• _TASK DETAILS_:
The reply must consist of the entire listing, reproduced exactly.

>>>

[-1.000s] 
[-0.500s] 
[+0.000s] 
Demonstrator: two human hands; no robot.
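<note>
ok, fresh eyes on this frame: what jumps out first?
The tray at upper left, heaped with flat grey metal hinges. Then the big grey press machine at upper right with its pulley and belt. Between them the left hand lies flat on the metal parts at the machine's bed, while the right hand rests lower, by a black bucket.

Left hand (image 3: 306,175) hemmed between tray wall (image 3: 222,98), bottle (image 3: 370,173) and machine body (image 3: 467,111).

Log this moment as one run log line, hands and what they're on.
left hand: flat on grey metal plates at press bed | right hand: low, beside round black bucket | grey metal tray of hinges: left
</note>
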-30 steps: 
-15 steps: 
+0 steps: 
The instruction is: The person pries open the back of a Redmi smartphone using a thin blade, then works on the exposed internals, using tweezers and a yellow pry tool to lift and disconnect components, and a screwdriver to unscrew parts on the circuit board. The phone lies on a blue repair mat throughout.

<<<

• _EXERCISE OUTPUT_:
[-1.000s] 
[-0.500s] 
[+0.000s] 
Demonstrator: two human hands; no robot.
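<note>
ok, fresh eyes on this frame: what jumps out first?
The tray at upper left, heaped with flat grey metal hinges. Then the big grey press machine at upper right with its pulley and belt. Between them the left hand lies flat on the metal parts at the machine's bed, while the right hand rests lower, by a black bucket.

Left hand (image 3: 306,175) hemmed between tray wall (image 3: 222,98), bottle (image 3: 370,173) and machine body (image 3: 467,111).

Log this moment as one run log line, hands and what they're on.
left hand: flat on grey metal plates at press bed | right hand: low, beside round black bucket | grey metal tray of hinges: left
</note>
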-30 steps: 
-15 steps: 
+0 steps: 
The instruction is: The person pries open the back of a Redmi smartphone using a thin blade, then works on the exposed internals, using tweezers and a yellow pry tool to lift and disconnect components, and a screwdriver to unscrew parts on the circuit board. The phone lies on a blue repair mat throughout.

Nothing further belongs to this answer.